遥花と美月は一卵性のふたごの姉妹。遥花は、華やかな美月と幼い頃から比べられ、煩わしさを感じています。

「美月が太陽ならば、私は日蝕中の太陽」

大人になるにしたがって、遥花は美月との距離をおき始めます。二人が別々の道を歩み始めてから程なくして、遥花は美月が結婚することを知ります。

相手の真也もふたごの兄弟です。

「真也が太陽ならば、弟の雄也は日蝕中の太陽」

遥花は、ぶっきらぼうですが、心根の優しい雄也を愛するようになります。

しかし、美月と真也の幸せな結婚生活は、突然、終わりを告げます。美月が失踪してしまったのです。行方は杳として知れず、月日だけが過ぎていきます。精神的に不安定な日々を過ごす真也は、美月の香水をつけてくれるよう遥花にねだるようになるのでした。そしてその願いは執拗さを増していき ・・・

上田早夕里『美月の残香』は、ホラーなのか、ミステリなのか、はたまた奇妙な味なのか。読み進めながらも、なかなか正体がつかめない作品です。

太陽のような輝きを放っていた真也が徐々に日蝕中の太陽へと変じていく様子と、それに巻き込まれるように揺れ動く遥花の気持ちが巧みに描かれています。

美月の香水アン・レーヴ・スクレ=密かな夢 をつけて匂いを嗅がせてくれとあの手この手でせまる真也。その行為に、直接的な身体の要求よりも、ふしだらさを感じ拒絶しつづける遥花。美月と遥花、そして真也と雄也の鏡像のような関係性から、遥花は自身の内面にある欲求に触れ慄然となってしまうようです。

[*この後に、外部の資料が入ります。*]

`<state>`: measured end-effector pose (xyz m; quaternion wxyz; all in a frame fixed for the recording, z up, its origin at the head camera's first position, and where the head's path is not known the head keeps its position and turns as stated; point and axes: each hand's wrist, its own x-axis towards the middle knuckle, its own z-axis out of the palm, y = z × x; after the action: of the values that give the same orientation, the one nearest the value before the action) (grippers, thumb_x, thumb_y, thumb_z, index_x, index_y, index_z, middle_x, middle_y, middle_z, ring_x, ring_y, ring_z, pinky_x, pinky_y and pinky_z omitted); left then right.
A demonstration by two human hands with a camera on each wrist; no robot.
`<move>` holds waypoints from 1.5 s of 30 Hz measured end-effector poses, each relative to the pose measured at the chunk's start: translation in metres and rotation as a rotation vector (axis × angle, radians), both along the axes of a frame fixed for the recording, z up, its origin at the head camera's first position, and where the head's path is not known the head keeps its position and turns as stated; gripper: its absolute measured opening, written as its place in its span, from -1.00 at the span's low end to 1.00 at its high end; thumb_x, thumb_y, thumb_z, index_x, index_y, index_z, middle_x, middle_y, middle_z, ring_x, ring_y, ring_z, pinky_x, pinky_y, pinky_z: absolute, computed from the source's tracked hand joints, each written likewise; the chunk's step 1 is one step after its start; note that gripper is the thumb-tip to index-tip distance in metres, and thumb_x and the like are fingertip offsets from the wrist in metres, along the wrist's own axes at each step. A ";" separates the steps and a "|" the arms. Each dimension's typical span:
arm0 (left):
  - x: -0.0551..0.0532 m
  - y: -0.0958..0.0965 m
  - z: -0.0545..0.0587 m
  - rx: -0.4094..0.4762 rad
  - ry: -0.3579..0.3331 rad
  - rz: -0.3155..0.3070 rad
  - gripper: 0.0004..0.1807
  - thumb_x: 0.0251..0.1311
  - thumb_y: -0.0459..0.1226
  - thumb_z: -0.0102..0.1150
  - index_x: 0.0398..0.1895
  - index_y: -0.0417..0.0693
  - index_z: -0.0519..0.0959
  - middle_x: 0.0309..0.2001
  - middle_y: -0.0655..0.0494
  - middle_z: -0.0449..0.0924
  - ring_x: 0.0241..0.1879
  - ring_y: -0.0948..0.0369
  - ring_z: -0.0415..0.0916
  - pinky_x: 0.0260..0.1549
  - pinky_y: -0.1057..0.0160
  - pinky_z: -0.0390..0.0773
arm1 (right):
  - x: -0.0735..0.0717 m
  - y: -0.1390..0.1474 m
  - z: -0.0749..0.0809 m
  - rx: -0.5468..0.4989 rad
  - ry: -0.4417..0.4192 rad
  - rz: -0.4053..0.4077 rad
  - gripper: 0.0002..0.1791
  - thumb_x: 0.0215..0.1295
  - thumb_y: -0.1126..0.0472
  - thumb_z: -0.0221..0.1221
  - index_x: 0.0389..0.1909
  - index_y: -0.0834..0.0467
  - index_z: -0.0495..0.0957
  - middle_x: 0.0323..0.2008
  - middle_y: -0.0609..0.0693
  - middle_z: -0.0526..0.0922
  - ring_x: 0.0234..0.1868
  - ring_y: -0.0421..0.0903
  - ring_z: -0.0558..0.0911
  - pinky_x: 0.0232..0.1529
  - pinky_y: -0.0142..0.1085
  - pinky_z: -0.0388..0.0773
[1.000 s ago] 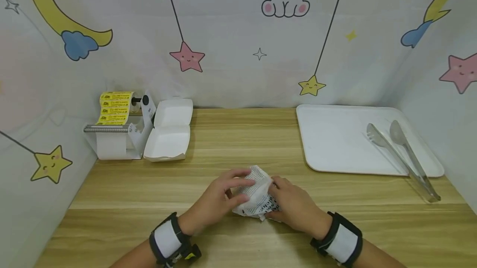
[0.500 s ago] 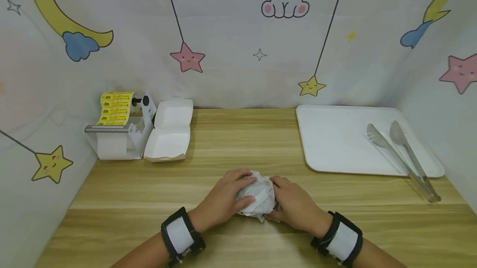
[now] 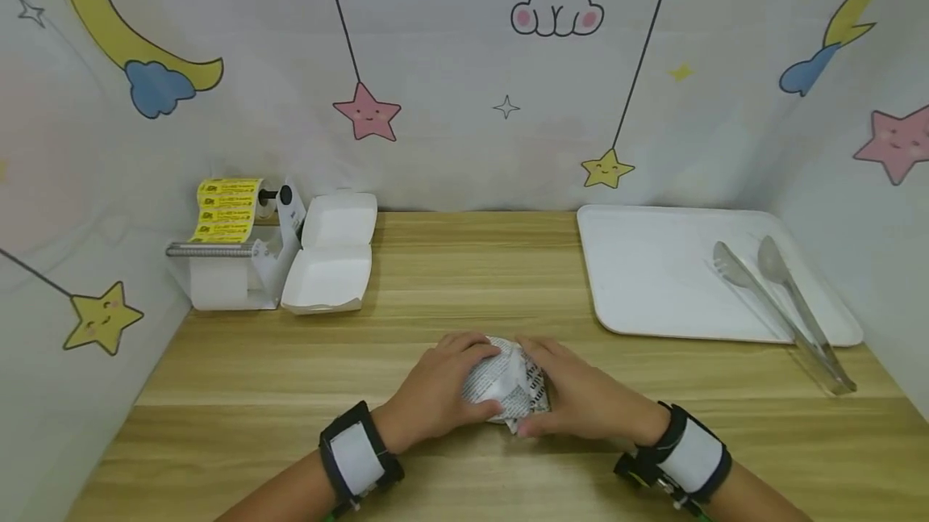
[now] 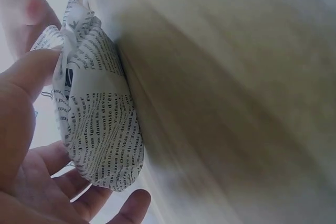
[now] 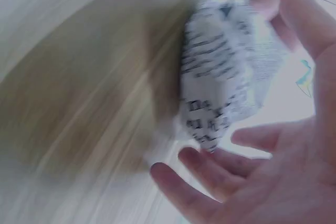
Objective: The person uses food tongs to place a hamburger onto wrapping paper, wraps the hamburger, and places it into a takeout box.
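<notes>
A rounded bundle wrapped in newsprint-patterned paper [image 3: 504, 383] rests on the table between both hands. What the paper covers is hidden. My left hand [image 3: 434, 394] holds the bundle's left side, its thumb in front and its fingers behind. In the left wrist view the left thumb [image 4: 31, 72] presses the folded paper [image 4: 100, 114]. From the right, my right hand [image 3: 581, 393] cups the bundle, thumb at the near edge and fingers at the far side. The right wrist view is blurred, with fingertips [image 5: 191, 157] close against the printed paper [image 5: 212, 77].
An open white carton [image 3: 330, 276] stands at the back left, beside a dispenser [image 3: 272, 264] with a roll of yellow labels [image 3: 227, 211]. On the right a white tray [image 3: 646, 280] bears metal tongs [image 3: 801, 308], whose end overhangs its front edge. A patterned backdrop [image 3: 450, 159] closes the back.
The left hand has moved rightward and closed over the bundle's left side. The right hand has shifted its hold, its wrist swinging rightward. The paper's peak has been pressed down and the bundle looks rounder.
</notes>
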<state>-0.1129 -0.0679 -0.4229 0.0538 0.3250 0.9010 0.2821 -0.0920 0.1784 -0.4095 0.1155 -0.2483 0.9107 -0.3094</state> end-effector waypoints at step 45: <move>0.001 0.000 -0.007 -0.001 0.049 -0.098 -0.18 0.21 0.00 0.48 0.40 -0.24 0.40 0.34 -0.14 0.52 0.38 -0.04 0.43 0.36 -0.10 0.48 | 0.006 -0.002 -0.014 0.182 0.248 -0.073 -0.20 0.20 -0.08 0.48 0.39 0.23 0.55 0.36 0.15 0.61 0.32 0.12 0.65 0.24 0.02 0.61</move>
<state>-0.1121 -0.0678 -0.4304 0.0456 0.3755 0.8853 0.2704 -0.0862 0.1766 -0.4231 0.0131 -0.2396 0.9507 -0.1966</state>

遥花の否定してきたふたごとしての同一性が、遥花の中に美月の奔放さとして現れてしまうのでしょうか。

どうする、どうなる。良い意味で、イライラがつのる作品です。

美月の水アン・レーヴ・スクレは、美月が調香師に依頼したオリジナルの香水です。この香水に込められた密かな夢の意味が、本作品のせつなさと伴った残香となります。

余談。

調香師 鳴水は、すべての匂いを再現することが可能な天才的なスペシャリストとして登場します。鳴水はシリーズ作品として主役がはれる魅力的なキャラクターだと思います。是非、シリーズ化してもらいたいなぁ。